> **YOUR GOAL**:
Extract the full listing verbatim and drop any pictures from your copy.

> **MATERIAL PROVIDED**:
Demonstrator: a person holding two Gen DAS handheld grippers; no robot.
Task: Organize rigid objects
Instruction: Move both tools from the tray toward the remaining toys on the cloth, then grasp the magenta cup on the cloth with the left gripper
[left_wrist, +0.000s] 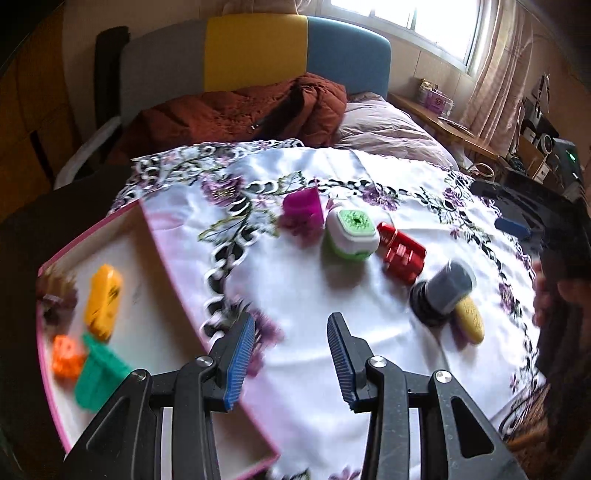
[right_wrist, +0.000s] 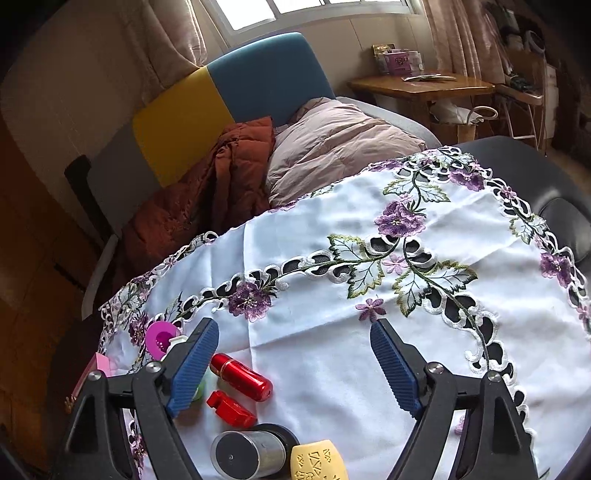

> **ANSWER**:
Demonstrator: a person holding two Gen DAS handheld grippers; no robot.
Task: Organize rigid objects
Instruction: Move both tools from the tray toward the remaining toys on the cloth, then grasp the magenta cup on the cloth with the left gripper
[left_wrist, +0.000s] 
[right_wrist, +0.000s] 

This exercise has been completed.